Przyznajmy: ramiona to nie jest to, czym biegacze chwalą się na plaży. Po prostu łatwo jest nie przejmować się bicepsami, kiedy wydaje się, że większość roboty wykonują nogi. „Wydaje się” dobrze oddaje obraz sytuacji, bo brak treningu górnej części ciała może sprawić, że biegasz jak na ręcznym, nomen omen, hamulcu.
Czy kiedykolwiek zdarzyło Ci się biegać z nieruchomymi ramionami? Jeśli tak, to wiesz, że to nie tylko mało efektywne, ale też męczące jak cholera. Ruch ramion to duża część biegania: kiedy nogi zaczynają być zmęczone, ramiona zaczynają mocniej pracować. Taki to już jest ten kinetyczny łańcuch – trudno biegać z nieruchomą jedną z jego części.
„Kiedy czułem, że nogi przestają mnie nieść, mocno skupiałem się na mocniejszej pracy rąk, i przez to nie traciłem tempa” – mówił o swoich sukcesach mistrz olimpijski Robert Korzeniowski. Co prawda w chodzie, ale zasada w bieganiu jest dokładnie taka sama. To oznacza, że Twój trening siłowy musi składać się nie tylko z martwych ciągów i przysiadów.
Zbudowanie silnej górnej części ciała pomoże Ci utrzymać dobrą sylwetkę biegową nawet na ostatnich kilometrach maratonu, a to może zwiększyć Twoją wytrzymałość, bo płuca będą miały więcej miejsca na swoją pracę. Silniejsza góra to szybsze bieganie z takim samym wydatkiem energii. A lepsze czasy to niejedyne korzyści mocniejszego ciała od pasa w górę.
Sama praca ramionami do przodu i do tyłu oczywiście zwiększa wytrzymałość mięśni, ale musisz też je wzmocnić, aby poprawić gęstość kości i zapobiegać kontuzjom. Bo mięśnie, nerwy, kości, stawy – to wszystko współpracuje ze sobą.
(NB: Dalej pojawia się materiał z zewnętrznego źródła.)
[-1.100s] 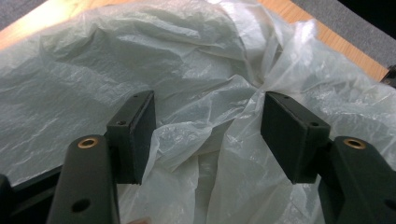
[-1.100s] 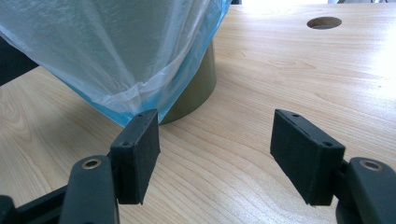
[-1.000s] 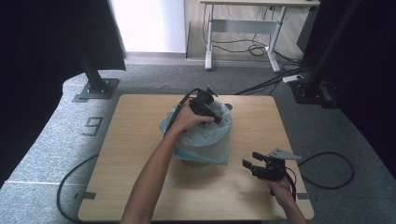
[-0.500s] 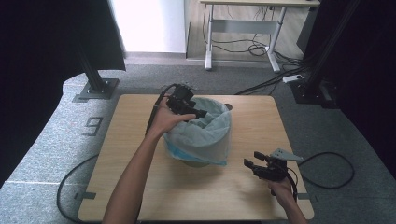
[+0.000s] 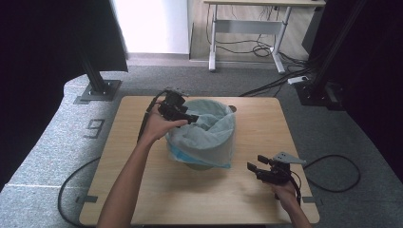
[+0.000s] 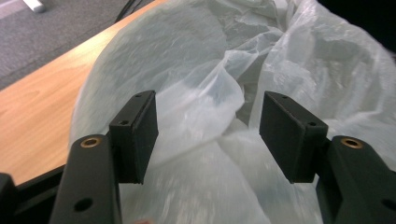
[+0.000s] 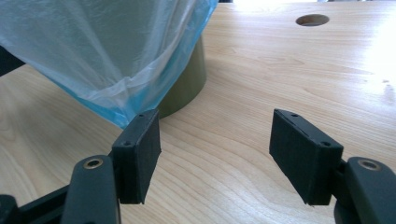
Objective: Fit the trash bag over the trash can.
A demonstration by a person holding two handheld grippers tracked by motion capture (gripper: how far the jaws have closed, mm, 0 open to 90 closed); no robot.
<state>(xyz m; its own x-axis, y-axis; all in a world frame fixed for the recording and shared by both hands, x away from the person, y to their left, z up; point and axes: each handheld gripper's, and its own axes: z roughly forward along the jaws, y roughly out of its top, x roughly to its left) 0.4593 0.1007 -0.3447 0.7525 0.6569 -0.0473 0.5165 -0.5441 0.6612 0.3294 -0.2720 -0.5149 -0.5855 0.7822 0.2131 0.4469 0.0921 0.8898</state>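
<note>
The right gripper [image 5: 253, 167] rests low at the near right of the counter [image 5: 142, 199], its fingers [image 7: 137, 154] spread wide with nothing between them. In the right gripper view the bag's [image 7: 107, 56] blue-tinted skirt hangs just beyond the tip of one finger, apart from it as far as can be told, and the olive bin [image 7: 187, 84] stands on the wood behind it.

Farther in, at the middle of the counter, the bin wears the bag [image 5: 204, 137], which is draped over its rim and down its sides. The left gripper [image 5: 190, 117] is at the bag's far left rim, pointing across the opening. Its fingers [image 6: 135, 133] stand apart and have just been closing a little. In the left gripper view crumpled film [image 6: 215, 107] lies beyond and between them, but whether any of it touches the fingers cannot be told.

Count: two grippers, one bag, one bin, one counter with one round hole [image 5: 232, 109] beyond the bin.
</note>
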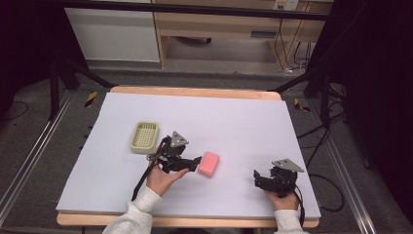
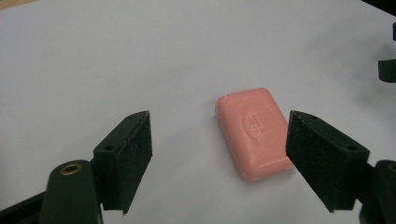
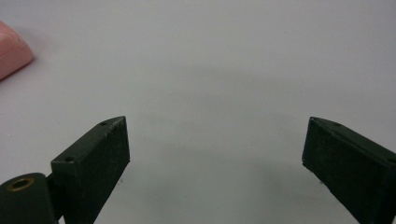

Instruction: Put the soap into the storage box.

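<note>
- A pink bar of soap (image 1: 209,163) lies flat near the middle of the pale surface (image 1: 243,122), a stamped emblem showing on its top face in the left gripper view (image 2: 256,132).
- We see the left hand-held gripper (image 1: 195,162) pointed at the soap from the soap's left, its tips just beside the bar in the high view.
- In the left gripper view (image 2: 217,158) its two black jaws stand wide apart with nothing between the pads; the soap sits ahead of them, closer to the jaw at the right of that view, whose tip overlaps the bar's near corner. We cannot tell whether that jaw touches it.
- The person's left hand (image 1: 163,178) grips this tool from below, a light sleeve (image 1: 134,214) trailing to the bottom edge.
- A pale green slotted soap dish (image 1: 144,137) rests on the surface just behind and to the left of the left hand-held gripper, apart from the soap.
- We find the right hand-held gripper (image 1: 257,178) well to the right of the soap, near the front right corner of the surface, held in the person's right hand (image 1: 282,200).
- Its own view (image 3: 215,149) shows the jaws spread wide over bare surface, holding nothing, with a corner of the pink soap (image 3: 11,51) at the upper left edge.
- Beyond the surface we see a grey floor (image 1: 204,78) and light wooden furniture (image 1: 219,24).
</note>
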`<action>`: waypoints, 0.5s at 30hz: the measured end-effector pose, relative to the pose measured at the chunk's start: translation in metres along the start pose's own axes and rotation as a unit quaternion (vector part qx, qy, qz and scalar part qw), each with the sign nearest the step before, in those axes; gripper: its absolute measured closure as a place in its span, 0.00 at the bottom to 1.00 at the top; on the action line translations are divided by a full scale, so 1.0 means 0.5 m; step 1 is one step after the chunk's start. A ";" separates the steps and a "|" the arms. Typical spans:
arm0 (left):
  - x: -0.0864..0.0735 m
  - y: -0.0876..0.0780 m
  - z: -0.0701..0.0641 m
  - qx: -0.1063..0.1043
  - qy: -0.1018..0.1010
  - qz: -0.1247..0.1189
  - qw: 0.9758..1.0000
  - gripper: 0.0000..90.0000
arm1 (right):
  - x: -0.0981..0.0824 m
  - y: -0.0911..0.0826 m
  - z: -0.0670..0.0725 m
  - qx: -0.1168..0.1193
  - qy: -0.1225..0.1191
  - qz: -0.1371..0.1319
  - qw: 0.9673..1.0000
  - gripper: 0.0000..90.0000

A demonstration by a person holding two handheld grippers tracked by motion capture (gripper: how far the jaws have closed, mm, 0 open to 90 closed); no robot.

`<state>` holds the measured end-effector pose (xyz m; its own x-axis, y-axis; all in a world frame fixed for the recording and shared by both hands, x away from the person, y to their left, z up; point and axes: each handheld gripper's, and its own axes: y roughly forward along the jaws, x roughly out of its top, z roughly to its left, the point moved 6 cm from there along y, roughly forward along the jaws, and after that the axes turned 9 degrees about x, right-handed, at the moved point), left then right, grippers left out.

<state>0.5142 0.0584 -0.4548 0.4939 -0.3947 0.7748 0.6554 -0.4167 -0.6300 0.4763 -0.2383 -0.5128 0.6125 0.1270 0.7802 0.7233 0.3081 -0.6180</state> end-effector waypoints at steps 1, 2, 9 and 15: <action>0.000 0.001 -0.001 -0.001 0.004 0.002 1.000 0.25 | 0.000 0.000 0.000 0.000 0.000 0.000 1.000 0.09; 0.001 0.002 -0.004 0.000 0.006 0.003 1.000 0.25 | 0.000 0.000 0.000 0.000 0.000 0.000 1.000 0.09; 0.005 0.013 -0.024 -0.009 0.015 0.012 1.000 0.25 | 0.001 0.001 0.000 -0.001 -0.003 0.000 1.000 0.09; 0.008 0.027 -0.037 -0.014 0.019 0.019 1.000 0.25 | 0.001 0.001 0.000 0.000 -0.002 0.000 1.000 0.09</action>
<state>0.5143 0.0364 -0.4611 0.4960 -0.4405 0.7483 0.6204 -0.4231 -0.6603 0.4767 -0.2379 -0.5125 0.6109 0.1316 0.7807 0.7231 0.3086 -0.6179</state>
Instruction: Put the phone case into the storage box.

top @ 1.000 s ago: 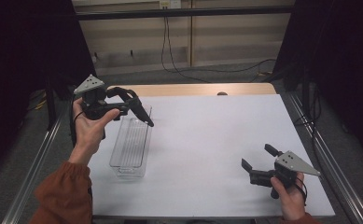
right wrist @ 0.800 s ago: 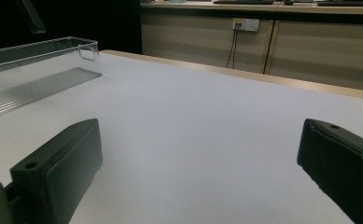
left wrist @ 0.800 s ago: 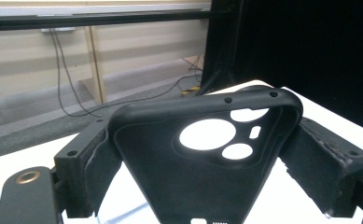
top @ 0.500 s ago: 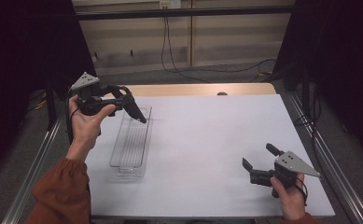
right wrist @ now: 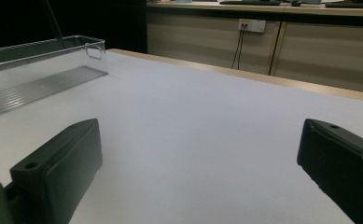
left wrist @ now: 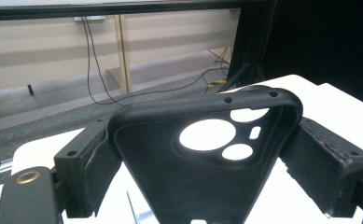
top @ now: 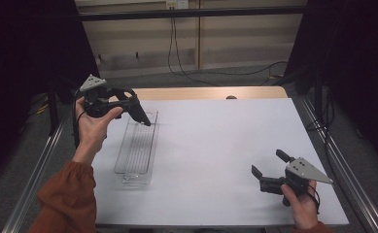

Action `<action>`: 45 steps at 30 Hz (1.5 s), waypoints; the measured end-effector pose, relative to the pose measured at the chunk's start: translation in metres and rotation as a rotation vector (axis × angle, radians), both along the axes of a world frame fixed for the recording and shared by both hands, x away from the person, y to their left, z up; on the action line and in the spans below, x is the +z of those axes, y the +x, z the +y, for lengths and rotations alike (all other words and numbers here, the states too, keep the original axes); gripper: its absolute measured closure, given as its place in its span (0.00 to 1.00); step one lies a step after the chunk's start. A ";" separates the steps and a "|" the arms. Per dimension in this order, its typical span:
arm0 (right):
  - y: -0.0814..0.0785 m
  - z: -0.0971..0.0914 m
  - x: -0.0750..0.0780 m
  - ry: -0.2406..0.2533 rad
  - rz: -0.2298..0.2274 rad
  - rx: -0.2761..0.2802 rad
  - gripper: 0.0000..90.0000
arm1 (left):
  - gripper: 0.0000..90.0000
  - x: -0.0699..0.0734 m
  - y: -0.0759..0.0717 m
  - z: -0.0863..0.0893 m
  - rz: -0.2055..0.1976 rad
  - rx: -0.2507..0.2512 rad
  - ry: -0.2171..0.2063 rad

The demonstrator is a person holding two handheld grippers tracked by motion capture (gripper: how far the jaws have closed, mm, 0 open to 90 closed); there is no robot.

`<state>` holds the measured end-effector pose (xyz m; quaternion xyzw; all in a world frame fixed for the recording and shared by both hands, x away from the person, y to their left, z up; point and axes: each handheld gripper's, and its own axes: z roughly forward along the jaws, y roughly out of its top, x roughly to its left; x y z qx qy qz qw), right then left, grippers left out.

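my left gripper (top: 128, 104) is lifted off the worktop (top: 215, 141), its fingers (left wrist: 93, 172) closed on a black phone case (left wrist: 207, 158), one pressed against each long side. the case is soft-looking matte black, seen from its hollow inner side in the left gripper view, with a raised lip round the rim, two round holes, a rounded oblong hole and a small slot for the camera, and tiny holes along the top edge. in the high view it slants down from my hand, its lower end hanging over the far end of a clear plastic tray (top: 138, 150); i cannot tell whether it touches the tray. the tray is long and narrow with a ribbed floor, lying lengthwise near the worktop's left edge. my right gripper (top: 269, 170) sits low at the near right corner, close to the front edge, its fingers (right wrist: 60, 163) spread wide with nothing between them but bare white surface. the whole middle of the worktop, between the tray and my right hand, is open room, and a wooden strip (top: 206, 93) runs along the far edge.
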<state>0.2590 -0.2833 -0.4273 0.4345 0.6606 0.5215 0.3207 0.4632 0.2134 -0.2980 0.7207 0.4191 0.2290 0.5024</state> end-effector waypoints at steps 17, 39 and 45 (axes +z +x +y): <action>0.000 0.000 -0.001 -0.003 0.004 0.000 0.00 | 0.16 -0.010 0.010 -0.004 0.006 0.043 0.032; 0.000 0.001 -0.001 -0.005 0.008 0.005 0.00 | 0.16 -0.025 0.022 -0.021 0.027 0.112 0.056; 0.000 0.001 -0.001 -0.005 0.009 0.007 0.00 | 0.16 -0.028 0.025 -0.026 0.030 0.140 0.054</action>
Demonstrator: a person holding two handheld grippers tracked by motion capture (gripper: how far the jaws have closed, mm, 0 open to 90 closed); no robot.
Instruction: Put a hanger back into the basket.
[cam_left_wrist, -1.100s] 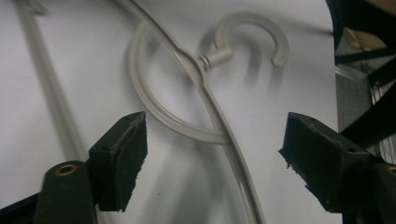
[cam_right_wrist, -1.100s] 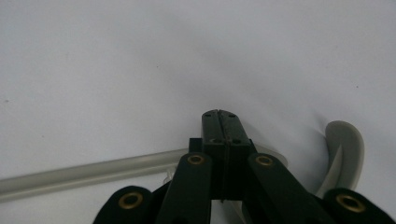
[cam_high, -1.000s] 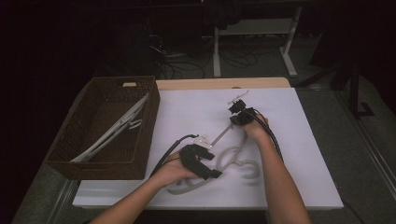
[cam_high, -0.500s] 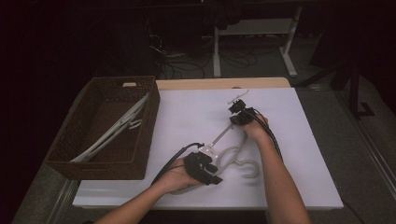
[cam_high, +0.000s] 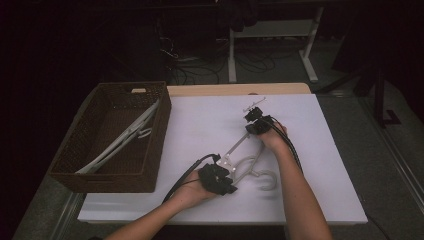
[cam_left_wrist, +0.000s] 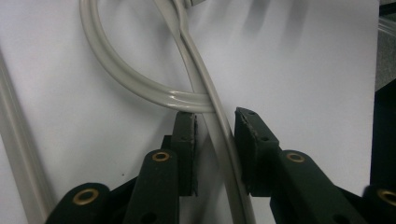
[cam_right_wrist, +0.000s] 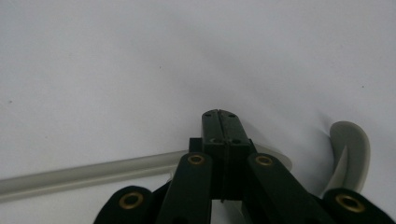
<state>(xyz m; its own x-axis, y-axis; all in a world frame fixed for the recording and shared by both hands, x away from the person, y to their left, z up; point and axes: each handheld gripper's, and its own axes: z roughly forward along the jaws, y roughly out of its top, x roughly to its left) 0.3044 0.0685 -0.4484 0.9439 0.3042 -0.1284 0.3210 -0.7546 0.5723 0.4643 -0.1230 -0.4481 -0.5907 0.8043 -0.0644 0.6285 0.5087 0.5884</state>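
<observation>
A pale grey plastic hanger (cam_high: 265, 181) lies on the white tabletop (cam_high: 200, 115). My left gripper (cam_high: 228, 173) is at its neck. In the left gripper view the hanger's thin stem (cam_left_wrist: 219, 135) runs between the two black pads (cam_left_wrist: 186, 140) just below the loop. The jaws have just been closing around it, and a sliver of gap still shows beside the stem. My right gripper (cam_high: 249, 131) is at the far end of the hanger's arm. Its jaws are pressed together (cam_right_wrist: 219, 113), and the arm (cam_right_wrist: 93, 176) passes underneath them.
A brown wicker basket (cam_high: 100, 175) stands at the table's left and holds white hangers (cam_high: 125, 137). A wooden strip (cam_high: 225, 90) edges the back of the table. Dark floor with cables and desk legs lies beyond.
The left gripper's jaws have drawn in around the hanger's neck, and the left hand has shifted slightly. The right hand and the hanger have stayed put.
</observation>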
Mówi się, że idealna kadencja biegu to 165-180 kroków na minutę. Jeśli każdy z tych kroków jest w jakiś sposób nieprawidłowy, to już tylko przebiegnięcie 5 kilometrów oznacza tysiące kroków, w których coś szwankuje, a to często prowadzi do takich kontuzji, jak zapalenie ścięgien czy zmęczeniowe pęknięcia kości. A wszystko to wynika z niedoskonałej biomechaniki, które często jest wynikiem nierównowagi mięśniowej gdzieś między stopami a szyją.